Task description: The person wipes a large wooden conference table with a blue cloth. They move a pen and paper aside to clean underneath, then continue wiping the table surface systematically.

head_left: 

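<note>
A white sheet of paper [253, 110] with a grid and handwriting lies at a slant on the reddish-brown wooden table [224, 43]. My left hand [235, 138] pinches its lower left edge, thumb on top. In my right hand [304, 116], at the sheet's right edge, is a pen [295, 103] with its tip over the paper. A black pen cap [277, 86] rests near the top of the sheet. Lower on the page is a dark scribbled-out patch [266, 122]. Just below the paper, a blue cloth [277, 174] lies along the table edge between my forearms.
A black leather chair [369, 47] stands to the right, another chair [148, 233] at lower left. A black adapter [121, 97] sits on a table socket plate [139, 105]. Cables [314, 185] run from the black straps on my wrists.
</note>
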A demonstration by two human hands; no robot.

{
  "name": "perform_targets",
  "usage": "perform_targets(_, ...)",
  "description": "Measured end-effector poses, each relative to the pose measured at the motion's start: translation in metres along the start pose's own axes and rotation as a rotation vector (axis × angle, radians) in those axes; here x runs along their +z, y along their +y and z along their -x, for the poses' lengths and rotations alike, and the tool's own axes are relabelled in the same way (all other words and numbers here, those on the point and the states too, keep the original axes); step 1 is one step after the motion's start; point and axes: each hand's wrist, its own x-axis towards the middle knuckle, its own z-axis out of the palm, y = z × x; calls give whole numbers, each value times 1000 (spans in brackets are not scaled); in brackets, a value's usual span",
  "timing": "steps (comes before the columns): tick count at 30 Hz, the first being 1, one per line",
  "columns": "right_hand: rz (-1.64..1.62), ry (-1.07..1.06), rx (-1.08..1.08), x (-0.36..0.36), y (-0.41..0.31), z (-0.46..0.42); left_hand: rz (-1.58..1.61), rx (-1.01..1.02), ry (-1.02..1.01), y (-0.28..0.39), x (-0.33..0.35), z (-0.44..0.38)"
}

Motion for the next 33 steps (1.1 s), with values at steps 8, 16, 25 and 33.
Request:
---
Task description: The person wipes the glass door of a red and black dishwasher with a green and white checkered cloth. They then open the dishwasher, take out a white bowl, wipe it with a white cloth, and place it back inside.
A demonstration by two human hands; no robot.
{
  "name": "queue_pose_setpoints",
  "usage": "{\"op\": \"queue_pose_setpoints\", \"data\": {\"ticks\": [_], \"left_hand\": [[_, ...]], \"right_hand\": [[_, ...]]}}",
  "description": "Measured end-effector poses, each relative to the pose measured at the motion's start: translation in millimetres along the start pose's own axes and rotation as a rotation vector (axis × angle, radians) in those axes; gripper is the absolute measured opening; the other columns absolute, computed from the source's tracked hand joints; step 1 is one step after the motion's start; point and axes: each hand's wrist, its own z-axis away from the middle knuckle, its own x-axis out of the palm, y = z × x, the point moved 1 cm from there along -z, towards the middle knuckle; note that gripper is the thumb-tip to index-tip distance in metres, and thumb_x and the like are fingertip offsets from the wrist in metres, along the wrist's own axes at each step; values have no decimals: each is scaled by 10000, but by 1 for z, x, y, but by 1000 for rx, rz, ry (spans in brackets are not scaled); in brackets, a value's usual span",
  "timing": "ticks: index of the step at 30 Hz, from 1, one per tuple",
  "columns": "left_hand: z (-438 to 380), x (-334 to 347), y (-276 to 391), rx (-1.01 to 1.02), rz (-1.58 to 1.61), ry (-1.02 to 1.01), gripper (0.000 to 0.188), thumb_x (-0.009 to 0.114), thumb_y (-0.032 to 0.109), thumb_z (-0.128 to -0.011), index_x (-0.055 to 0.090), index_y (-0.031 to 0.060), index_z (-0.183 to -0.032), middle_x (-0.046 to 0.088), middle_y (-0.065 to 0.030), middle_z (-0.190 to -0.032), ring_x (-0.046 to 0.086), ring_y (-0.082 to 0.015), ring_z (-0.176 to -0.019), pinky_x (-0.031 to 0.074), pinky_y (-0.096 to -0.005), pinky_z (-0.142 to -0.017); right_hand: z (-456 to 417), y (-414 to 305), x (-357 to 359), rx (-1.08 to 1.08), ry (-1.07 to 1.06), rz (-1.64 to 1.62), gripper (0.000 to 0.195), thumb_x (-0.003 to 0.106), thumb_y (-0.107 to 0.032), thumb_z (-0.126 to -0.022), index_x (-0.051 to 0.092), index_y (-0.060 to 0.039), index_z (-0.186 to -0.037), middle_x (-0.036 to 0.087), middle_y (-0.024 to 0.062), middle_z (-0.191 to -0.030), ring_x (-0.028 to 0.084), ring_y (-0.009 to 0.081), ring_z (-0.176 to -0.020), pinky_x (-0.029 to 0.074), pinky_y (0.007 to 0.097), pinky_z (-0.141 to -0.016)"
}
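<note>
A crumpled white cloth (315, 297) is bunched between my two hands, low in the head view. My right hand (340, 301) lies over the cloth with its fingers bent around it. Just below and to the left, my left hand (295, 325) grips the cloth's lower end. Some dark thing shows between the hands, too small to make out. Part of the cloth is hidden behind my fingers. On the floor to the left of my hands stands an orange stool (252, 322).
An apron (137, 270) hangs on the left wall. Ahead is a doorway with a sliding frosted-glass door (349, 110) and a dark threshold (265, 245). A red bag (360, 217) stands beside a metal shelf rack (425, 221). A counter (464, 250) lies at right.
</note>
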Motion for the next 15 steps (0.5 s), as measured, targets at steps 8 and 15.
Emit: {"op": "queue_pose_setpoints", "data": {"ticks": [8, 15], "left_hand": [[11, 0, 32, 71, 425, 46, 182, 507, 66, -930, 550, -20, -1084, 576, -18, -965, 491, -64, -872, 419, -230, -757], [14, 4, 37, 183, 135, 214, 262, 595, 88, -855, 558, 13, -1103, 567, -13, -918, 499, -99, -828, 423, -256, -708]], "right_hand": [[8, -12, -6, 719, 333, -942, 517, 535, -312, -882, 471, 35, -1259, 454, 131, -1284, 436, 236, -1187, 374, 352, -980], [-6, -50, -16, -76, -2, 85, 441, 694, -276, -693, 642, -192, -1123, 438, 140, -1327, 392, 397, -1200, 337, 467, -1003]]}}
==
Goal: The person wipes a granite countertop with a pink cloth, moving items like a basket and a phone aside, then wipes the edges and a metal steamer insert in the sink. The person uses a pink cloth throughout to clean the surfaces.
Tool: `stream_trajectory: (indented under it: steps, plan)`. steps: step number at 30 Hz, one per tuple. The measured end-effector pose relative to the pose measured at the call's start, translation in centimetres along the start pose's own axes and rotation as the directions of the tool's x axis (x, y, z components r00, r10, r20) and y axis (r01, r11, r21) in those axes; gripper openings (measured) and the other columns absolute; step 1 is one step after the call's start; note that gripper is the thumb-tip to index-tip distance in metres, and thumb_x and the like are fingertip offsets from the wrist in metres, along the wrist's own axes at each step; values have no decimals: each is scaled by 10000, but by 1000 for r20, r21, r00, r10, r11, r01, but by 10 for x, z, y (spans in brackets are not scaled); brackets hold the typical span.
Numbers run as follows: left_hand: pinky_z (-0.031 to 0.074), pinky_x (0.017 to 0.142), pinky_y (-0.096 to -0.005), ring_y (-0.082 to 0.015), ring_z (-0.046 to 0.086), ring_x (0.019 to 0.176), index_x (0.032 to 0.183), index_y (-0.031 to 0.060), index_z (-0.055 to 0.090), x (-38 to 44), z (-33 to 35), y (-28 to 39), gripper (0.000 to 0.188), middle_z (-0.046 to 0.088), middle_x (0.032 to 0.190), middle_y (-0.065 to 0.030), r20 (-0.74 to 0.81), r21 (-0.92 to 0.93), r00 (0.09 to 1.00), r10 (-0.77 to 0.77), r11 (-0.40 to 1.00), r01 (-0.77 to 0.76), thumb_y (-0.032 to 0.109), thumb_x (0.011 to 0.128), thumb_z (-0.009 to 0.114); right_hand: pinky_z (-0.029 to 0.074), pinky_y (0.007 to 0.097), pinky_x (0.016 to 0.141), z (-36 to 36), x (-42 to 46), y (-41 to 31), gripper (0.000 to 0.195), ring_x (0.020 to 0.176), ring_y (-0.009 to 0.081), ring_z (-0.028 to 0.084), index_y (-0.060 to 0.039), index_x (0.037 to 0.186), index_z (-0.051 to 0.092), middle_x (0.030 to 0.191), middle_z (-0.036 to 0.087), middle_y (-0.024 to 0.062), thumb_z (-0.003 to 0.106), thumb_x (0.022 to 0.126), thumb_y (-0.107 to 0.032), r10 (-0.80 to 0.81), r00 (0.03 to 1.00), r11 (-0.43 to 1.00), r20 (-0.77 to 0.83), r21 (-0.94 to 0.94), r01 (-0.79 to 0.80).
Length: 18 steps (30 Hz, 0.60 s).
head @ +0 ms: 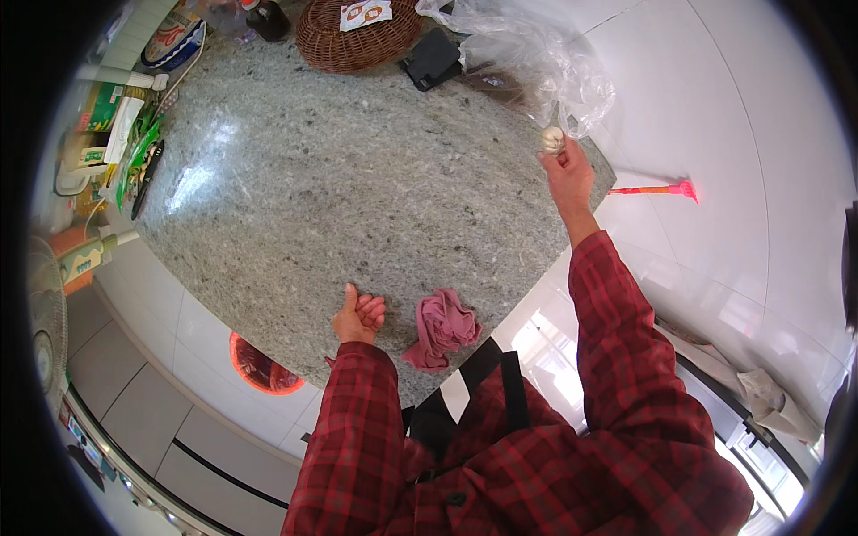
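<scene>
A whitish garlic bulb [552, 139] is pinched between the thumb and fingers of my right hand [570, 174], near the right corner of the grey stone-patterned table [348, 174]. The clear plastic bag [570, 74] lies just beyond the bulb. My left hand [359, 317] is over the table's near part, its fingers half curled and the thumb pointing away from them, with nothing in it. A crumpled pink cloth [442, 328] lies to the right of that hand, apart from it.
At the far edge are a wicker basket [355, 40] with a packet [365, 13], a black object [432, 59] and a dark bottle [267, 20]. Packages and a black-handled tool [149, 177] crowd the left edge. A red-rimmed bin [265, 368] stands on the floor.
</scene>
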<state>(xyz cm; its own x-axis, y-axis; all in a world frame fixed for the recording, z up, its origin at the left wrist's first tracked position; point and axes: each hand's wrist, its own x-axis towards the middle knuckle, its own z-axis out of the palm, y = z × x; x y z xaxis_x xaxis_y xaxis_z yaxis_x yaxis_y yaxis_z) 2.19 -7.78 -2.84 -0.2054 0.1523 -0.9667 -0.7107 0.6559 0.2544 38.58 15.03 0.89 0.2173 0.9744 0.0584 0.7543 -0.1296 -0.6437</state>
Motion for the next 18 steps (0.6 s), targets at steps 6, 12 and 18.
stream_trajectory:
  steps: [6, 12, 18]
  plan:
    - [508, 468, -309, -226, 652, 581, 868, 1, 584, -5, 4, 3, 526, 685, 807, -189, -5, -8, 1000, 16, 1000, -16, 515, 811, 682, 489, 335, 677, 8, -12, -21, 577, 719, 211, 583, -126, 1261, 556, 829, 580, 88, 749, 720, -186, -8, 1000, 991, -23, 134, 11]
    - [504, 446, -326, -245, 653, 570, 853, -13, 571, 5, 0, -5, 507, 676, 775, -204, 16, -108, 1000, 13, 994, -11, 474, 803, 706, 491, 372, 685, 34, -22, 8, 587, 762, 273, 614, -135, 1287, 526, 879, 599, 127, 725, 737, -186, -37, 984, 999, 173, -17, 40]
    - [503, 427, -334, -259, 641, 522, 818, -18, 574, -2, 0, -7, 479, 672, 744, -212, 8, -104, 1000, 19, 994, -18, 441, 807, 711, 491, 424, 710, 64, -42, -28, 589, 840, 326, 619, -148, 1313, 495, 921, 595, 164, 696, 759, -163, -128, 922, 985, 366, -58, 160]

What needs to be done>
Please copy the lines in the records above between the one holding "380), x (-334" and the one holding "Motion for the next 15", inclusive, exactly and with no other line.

Result for this exercise>
  "columns": "left_hand: z (-438 to 380), x (-334 to 347), y (-276 to 391), rx (-1.01 to 1.02), rz (-1.58 to 1.61), ry (-1.02 to 1.01), gripper (0.000 to 0.188), thumb_x (-0.009 to 0.114), thumb_y (-0.032 to 0.109), thumb_z (-0.128 to -0.011), index_x (-0.055 to 0.090), index_y (-0.031 to 0.060), index_z (-0.183 to -0.032), middle_x (-0.046 to 0.088), middle_y (-0.065 to 0.030), middle_z (-0.190 to -0.032), ring_x (-0.046 to 0.086), ring_y (-0.082 to 0.015), ring_z (-0.176 to -0.019), pinky_x (-0.031 to 0.074), pinky_y (-0.096 to -0.005), pinky_z (-0.142 to -0.017); right_hand: z (-456 to 417), y (-414 to 305), x (-357 to 359), rx (-1.08 to 1.08), ry (-1.07 to 1.06), rz (-1.64 to 1.62), gripper (0.000 to 0.195), thumb_x (-0.003 to 0.106), thumb_y (-0.107 to 0.032), thumb_z (-0.126 to -0.022), index_x (-0.051 to 0.092), index_y (-0.060 to 0.039), index_z (-0.186 to -0.037), middle_x (-0.036 to 0.087), middle_y (-0.024 to 0.062), middle_z (-0.191 to -0.030), ring_x (-0.028 to 0.084), ring_y (-0.009 to 0.081), ring_z (-0.176 to -0.020), pinky_x (-0.029 to 0.074), pinky_y (0.007 to 0.097), pinky_z (-0.141 to -0.016)"
}
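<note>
A crumpled white cloth (315, 297) is bunched between my two hands, low in the head view. My right hand (340, 301) lies over the cloth with its fingers bent around it. Just below and to the left, my left hand (295, 325) grips the cloth's lower end. Some dark thing shows between the hands, too small to make out. Part of the cloth is hidden behind my fingers. On the floor to the left of my hands stands an orange stool (252, 322).
An apron (137, 270) hangs on the left wall. Ahead is a doorway with a sliding frosted-glass door (349, 110) and a dark threshold (265, 245). A red bag (360, 217) stands beside a metal shelf rack (425, 221). A counter (464, 250) lies at right.
</note>
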Motion for the next 15 steps (0.5 s), as measured, targets at steps 8 and 15.

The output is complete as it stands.